UK-based anti-corruption alliance urges Tulip to relinquish govt duties
Daily Sun Report, Dhaka
Published: 14 Jan 2025
Photo: Collected
A UK-based non-profit group, comprising international agencies like Oxfam and Transparency International, has called on Treasury Minister Tulip Siddiq to stop her anti-corruption tasks for the British government.
Tulip should end her anti-corruption role within the UK government, even if an independent investigation acquits her of allegations that she had ties to her aunt Sheikh Hasina’s corrupt regime in Bangladesh, the UK Anti-Corruption Coalition said in a statement on Monday.
Tulip has a clear conflict of interests in her current ministerial role, and therefore the UK government should take important decisions to uphold its international reputation, the statement read.
Tulip is under pressure after weeks of revelations about her links to her aunt’s ousted autocratic regime, including the fact she lived in or owned properties paid for by Hasina’s allies.
Conservative leader Kemi Badenoch called for PM Keir Starmer to sack his minister over the weekend.
The prime minister's official spokesperson said on Monday afternoon that Starmer retained "full confidence" in his minister.
Last week, Tulip referred herself to Laurie Magnus, the prime minister’s adviser on ministerial interests.
Tulip has been asked about her links to her aunt’s Awami League party – for whom she once worked as a spokesperson – for many years, but has always claimed not to be involved in Bangladeshi politics.
Over the weekend it was revealed that former campaign posters for Tulip were found in Hasina’s residence after she left the country.
Since Hasina’s ouster on 5 August 2024, new information has emerged about Tulip’s connections to the ousted regime, including details of five properties in which she or her immediate family have lived which were originally purchased by people connected to the regime.
A corruption investigation relates to allegations of Tulip helping Hasina’s regime broker a deal with Russia in 2013 that overinflated the price of a new nuclear power plant in Bangladesh.

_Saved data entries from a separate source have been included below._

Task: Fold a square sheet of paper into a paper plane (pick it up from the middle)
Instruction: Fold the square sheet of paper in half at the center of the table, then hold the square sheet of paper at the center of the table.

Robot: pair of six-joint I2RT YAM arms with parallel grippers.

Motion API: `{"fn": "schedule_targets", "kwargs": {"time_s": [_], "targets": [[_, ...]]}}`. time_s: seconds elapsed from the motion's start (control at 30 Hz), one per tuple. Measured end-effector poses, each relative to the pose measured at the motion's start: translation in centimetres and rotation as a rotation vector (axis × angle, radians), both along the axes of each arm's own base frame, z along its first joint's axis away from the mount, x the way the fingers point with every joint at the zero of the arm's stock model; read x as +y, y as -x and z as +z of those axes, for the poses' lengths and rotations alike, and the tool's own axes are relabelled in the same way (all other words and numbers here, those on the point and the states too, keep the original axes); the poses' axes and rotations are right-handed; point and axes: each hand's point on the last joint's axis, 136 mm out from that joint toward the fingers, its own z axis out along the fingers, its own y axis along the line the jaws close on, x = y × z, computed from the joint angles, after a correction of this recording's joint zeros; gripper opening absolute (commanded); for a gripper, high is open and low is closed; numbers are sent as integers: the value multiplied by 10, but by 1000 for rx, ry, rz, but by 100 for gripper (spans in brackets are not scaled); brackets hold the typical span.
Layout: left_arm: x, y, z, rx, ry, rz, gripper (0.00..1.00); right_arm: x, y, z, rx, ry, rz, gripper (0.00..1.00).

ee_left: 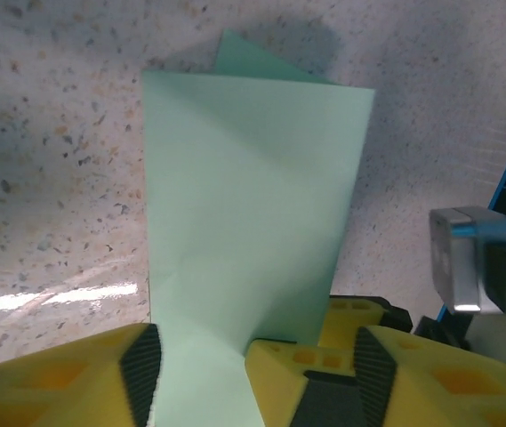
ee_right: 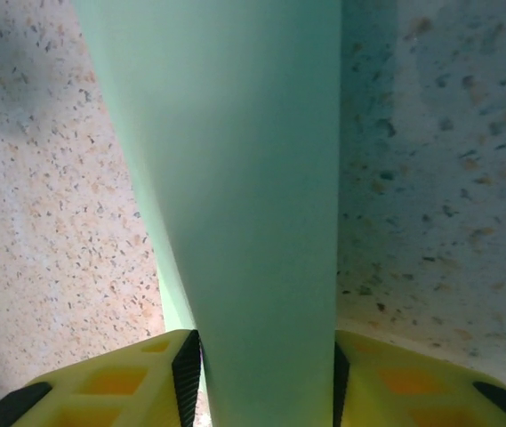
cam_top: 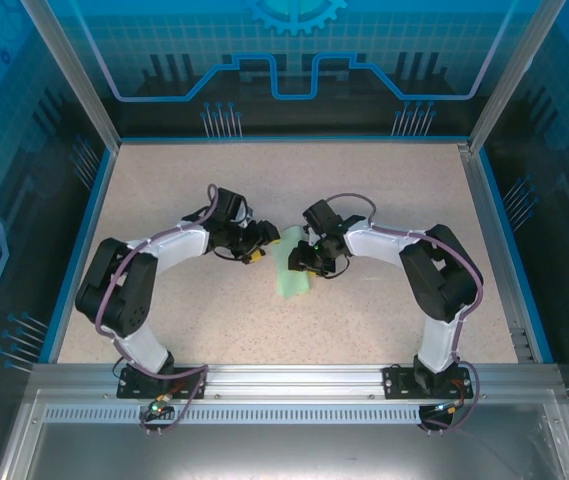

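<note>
Left end effector (ee_left: 257, 356): yellow fingers (ee_left: 66, 378) apart, straddling the near end of the square sheet of paper (ee_left: 253, 196). One black pad sits at the paper's edge and the other stands clear of it, so nothing is clamped. A further yellow block sits in the same gap at the paper's other edge; cannot tell what it belongs to.

Right end effector (ee_right: 261, 374): fingers apart, with a green band of paper filling the whole gap and touching both black pads (ee_right: 187, 374). Pinched or merely lying between them, cannot tell.

Sheet: pale mint green, folded into a long narrow shape. In the left wrist view the corner of one layer peeks past the far edge. It lies on the speckled bench (cam_top: 164, 190) about mid-bench, long axis running away from the arm bases.

Overhead: both end effectors meet at the sheet's far half, one on each side. The near end of the sheet lies free on the bench.
</note>
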Motion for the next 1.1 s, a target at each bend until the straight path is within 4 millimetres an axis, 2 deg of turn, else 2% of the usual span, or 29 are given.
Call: {"fn": "schedule_targets", "kwargs": {"time_s": [0.23, 0.6, 0.9, 1.1], "targets": [[-12, 0, -21, 46, 8, -24, 35, -5, 0, -3, 0, 27, -8, 46], [-23, -14, -38, 70, -2, -38, 21, -10, 4, -5, 16, 53, -12, 46], [-23, -10, -54, 129, -39, -59, 18, -12, 4, -4, 12, 71, -2, 55], [-23, -8, -56, 144, -53, -76, 18, -12, -14, 13, -77, 109, 52, 61]]}}
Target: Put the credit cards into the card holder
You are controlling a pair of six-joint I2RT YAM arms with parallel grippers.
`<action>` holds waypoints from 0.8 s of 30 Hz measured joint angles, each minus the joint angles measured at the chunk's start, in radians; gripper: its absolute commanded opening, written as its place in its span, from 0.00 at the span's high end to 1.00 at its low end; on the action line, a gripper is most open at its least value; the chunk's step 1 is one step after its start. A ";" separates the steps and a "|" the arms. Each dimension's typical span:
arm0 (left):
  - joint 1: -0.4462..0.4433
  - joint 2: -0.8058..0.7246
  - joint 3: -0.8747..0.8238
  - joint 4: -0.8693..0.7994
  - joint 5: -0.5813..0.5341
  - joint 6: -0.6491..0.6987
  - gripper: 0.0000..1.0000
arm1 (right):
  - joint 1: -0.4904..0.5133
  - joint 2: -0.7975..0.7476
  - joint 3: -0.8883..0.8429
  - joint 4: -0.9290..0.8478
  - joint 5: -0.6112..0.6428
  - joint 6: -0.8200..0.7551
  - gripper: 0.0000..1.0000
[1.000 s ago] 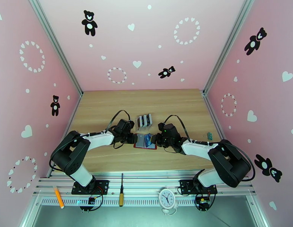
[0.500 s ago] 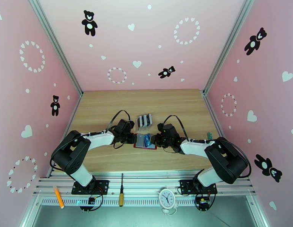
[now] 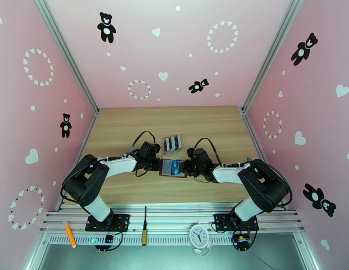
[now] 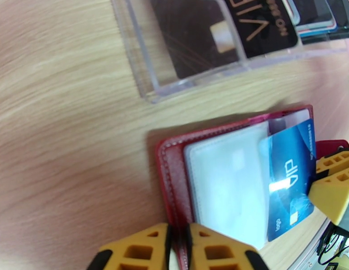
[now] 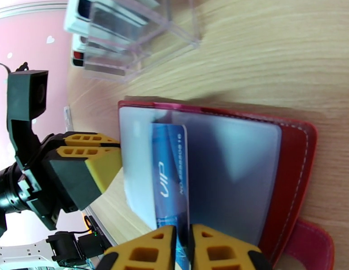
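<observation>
Wallet (image 3: 167, 173) lies open and flat on the counter (image 3: 129, 127), mid-counter between the two arms, red cover down, clear pockets (image 4: 228, 176) facing up. The snap tab (image 5: 309, 239) sticks out on the side of the right arm.

Left pincer (image 4: 176, 248) is narrow. Its yellow fingers (image 4: 138, 248) are closed on the wallet's red outer edge, and the stitched border runs right into the gap. From the right wrist it sits at the far edge of the pocket sheet (image 5: 116, 149).

Right pincer (image 5: 182, 253) is also narrow, nipping the end of the blue card (image 5: 169, 176). The card lies lengthwise over the pockets, "VIP" print up, roughly mid-wallet. Can't tell if its far end is inside a pocket or just on top.

From above, both pincers (image 3: 157, 166) (image 3: 183, 168) meet at the wallet from opposite sides, low to the counter.

Clear rack (image 3: 172, 143) stands just behind the wallet, not touching it. A black card (image 4: 246, 19) with gold "VIP" and a few more cards stand in its slots.
</observation>
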 measured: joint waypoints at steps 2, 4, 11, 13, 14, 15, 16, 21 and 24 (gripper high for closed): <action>0.000 0.001 0.001 0.000 0.000 0.000 0.82 | 0.000 0.001 -0.001 0.005 0.000 0.000 0.82; 0.000 0.002 0.001 0.000 0.000 0.000 0.83 | 0.000 0.001 -0.001 0.010 -0.001 0.000 0.82; 0.000 0.005 0.002 0.000 0.000 0.000 0.84 | 0.000 0.016 -0.001 0.015 -0.001 0.000 0.82; 0.000 0.005 0.003 0.000 0.000 0.000 0.84 | 0.001 0.023 0.000 0.014 -0.001 -0.001 0.82; 0.000 0.005 0.003 0.000 0.000 0.000 0.85 | 0.002 0.026 0.000 0.013 -0.001 -0.001 0.83; 0.000 0.005 0.003 0.000 0.000 0.000 0.85 | 0.005 0.029 0.002 0.011 -0.002 -0.001 0.82; 0.000 0.005 0.003 0.000 0.000 0.000 0.86 | 0.008 0.031 0.006 0.008 -0.001 -0.001 0.82; 0.000 0.006 0.003 0.000 0.000 0.000 0.86 | 0.033 0.031 0.042 -0.038 0.003 -0.016 0.82; 0.000 0.006 0.003 0.000 0.000 0.000 0.86 | 0.048 0.031 0.072 -0.076 0.009 -0.034 0.81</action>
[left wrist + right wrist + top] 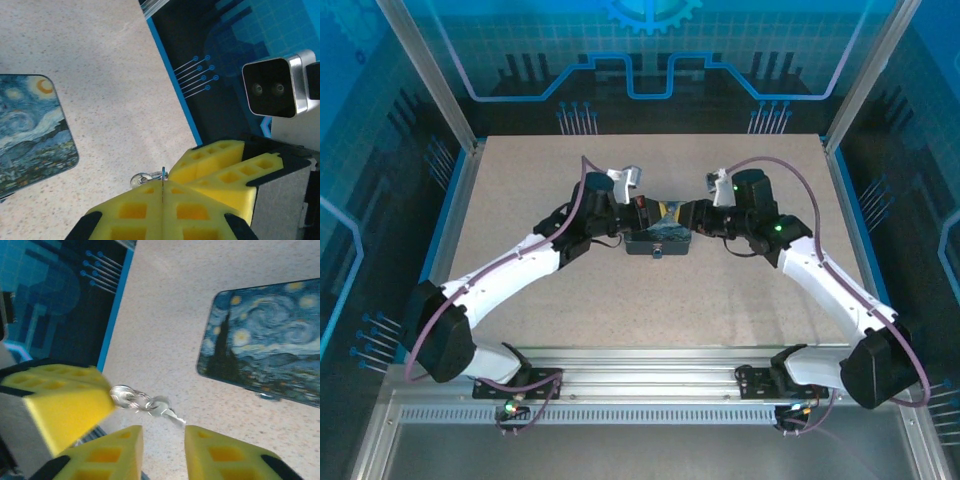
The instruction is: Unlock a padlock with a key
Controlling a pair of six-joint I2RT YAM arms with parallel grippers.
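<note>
yellow-foam left fingers [150, 225] clenched on the key [170, 415]
we see it held off the table [165, 300], midway between its left and right edges, just on the far-edge side of the tin [265, 340]. its long axis runs from the ring [125, 394] at the left foam into the gap of the right fingers [225, 452], which stand released and empty, nearest its tip.

Top external: high, behind, looking down on the whole table [650, 300]. Wrist cameras: close, angled down, both catching the Starry-Night tin [30, 135].
</note>
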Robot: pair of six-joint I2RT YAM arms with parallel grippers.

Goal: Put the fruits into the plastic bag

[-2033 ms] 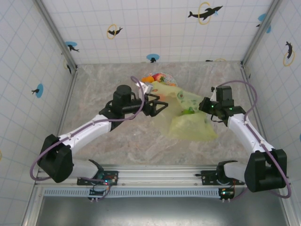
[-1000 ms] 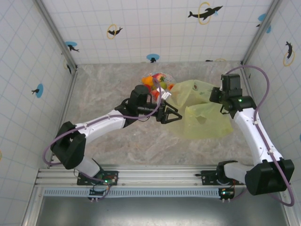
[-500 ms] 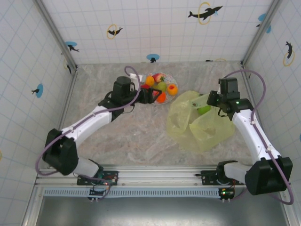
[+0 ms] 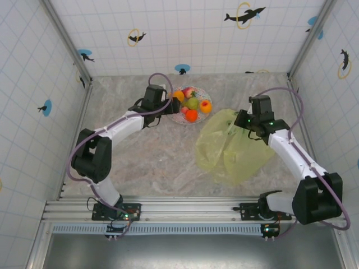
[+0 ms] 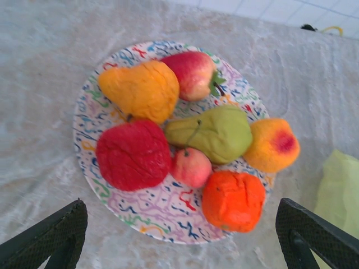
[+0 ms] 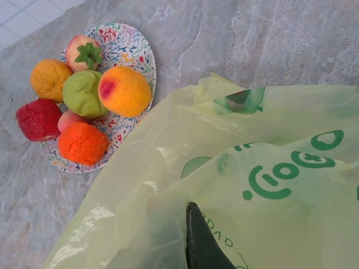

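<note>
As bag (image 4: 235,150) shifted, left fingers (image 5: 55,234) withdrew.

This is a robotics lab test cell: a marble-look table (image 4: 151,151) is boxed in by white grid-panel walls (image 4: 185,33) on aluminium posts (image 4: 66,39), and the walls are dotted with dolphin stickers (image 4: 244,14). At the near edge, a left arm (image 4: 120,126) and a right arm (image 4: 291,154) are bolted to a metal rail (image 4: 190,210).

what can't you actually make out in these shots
- Inside of the plastic bag: top view, its crumpled folds hide any contents.
- Right gripper fingertips: right wrist view, bag film covers them.
- Left gripper fingers: left wrist view, cut off by the bottom edge.
</note>
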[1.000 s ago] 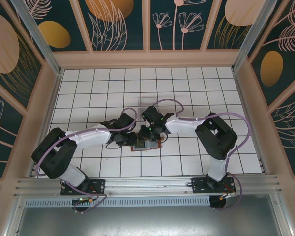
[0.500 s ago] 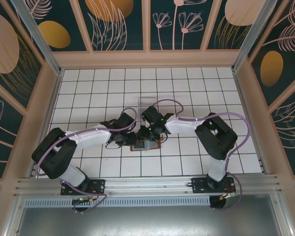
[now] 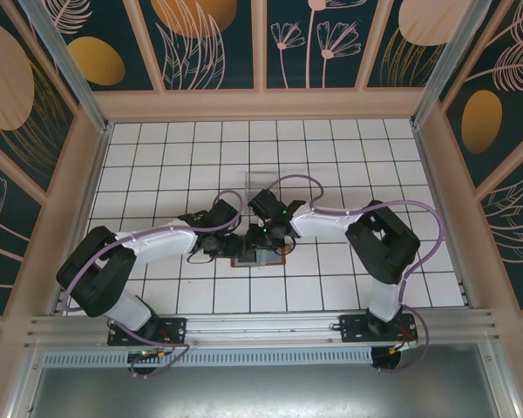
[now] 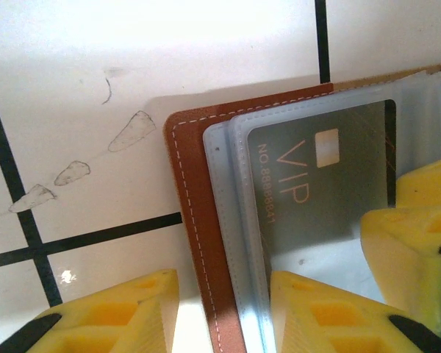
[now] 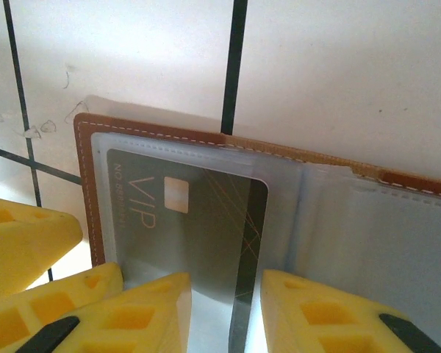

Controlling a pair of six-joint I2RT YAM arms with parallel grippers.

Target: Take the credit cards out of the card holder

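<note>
The brown card holder (image 3: 249, 260) lies open on the white tiled floor, between both wrists. In the left wrist view its stitched brown cover (image 4: 198, 213) borders clear sleeves, and a dark "VIP" credit card (image 4: 323, 184) sits inside the top sleeve. My left gripper (image 4: 224, 316) is open, its jaws straddling the holder's left edge. My right gripper (image 5: 228, 316) is open too, its yellow fingers on either side of the dark card's (image 5: 198, 213) right edge. The cover's left border (image 5: 83, 191) shows beside the left gripper's fingers (image 5: 22, 239).
A clear acrylic stand (image 3: 260, 181) stands just beyond the grippers. Wooden walls ring the floor, and an aluminium rail (image 3: 261, 326) with the arm bases runs along the near edge. Faint scuff marks (image 4: 73, 173) lie left of the holder.
Both wrists have shifted slightly over the card holder, the right one a little to the left. The card holder has stayed in place.
</note>
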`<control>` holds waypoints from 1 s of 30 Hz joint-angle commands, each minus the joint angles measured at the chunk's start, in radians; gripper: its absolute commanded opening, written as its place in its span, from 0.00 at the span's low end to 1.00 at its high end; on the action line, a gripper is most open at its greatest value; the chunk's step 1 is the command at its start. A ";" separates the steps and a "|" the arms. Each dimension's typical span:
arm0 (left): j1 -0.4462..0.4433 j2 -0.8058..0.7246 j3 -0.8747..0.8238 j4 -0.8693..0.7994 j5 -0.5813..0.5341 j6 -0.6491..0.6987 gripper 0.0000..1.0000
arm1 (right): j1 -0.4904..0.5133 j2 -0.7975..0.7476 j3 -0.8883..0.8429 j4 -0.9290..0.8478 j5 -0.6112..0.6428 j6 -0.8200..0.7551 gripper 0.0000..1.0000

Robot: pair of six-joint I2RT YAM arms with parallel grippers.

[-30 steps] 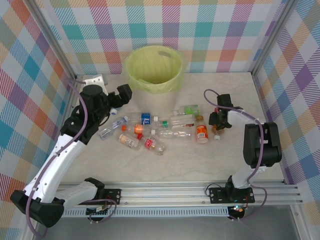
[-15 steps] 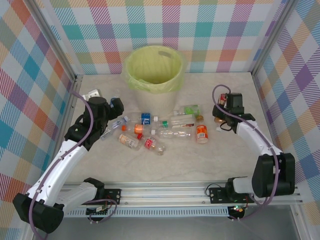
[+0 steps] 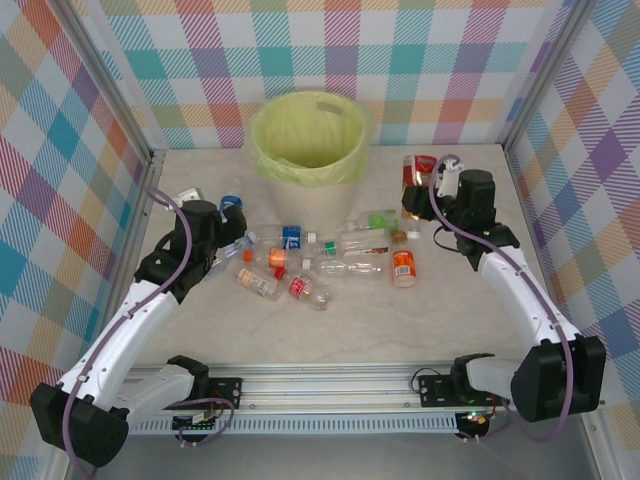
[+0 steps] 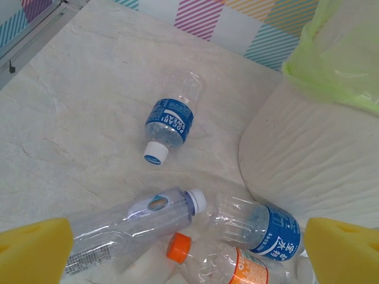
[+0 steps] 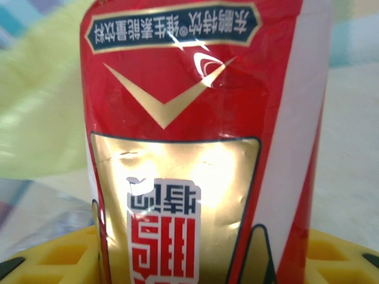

It is claimed that the deal inflated the price of the plant by £1bn – 30% of which was allegedly distributed to Tulip and other family members via a complex network of banks and overseas companies.
In concluding remarks the UK Anti-Corruption Coalition says: “The people of Bangladesh have removed a regime which extensively abused human rights and against which there are very serious allegations of wide-scale theft and corruption. The UK has a historic responsibility to support the new interim government of Bangladesh, to ensure a democratic transition, and to recover stolen assets, not least because some of those assets may be hidden in the UK itself.”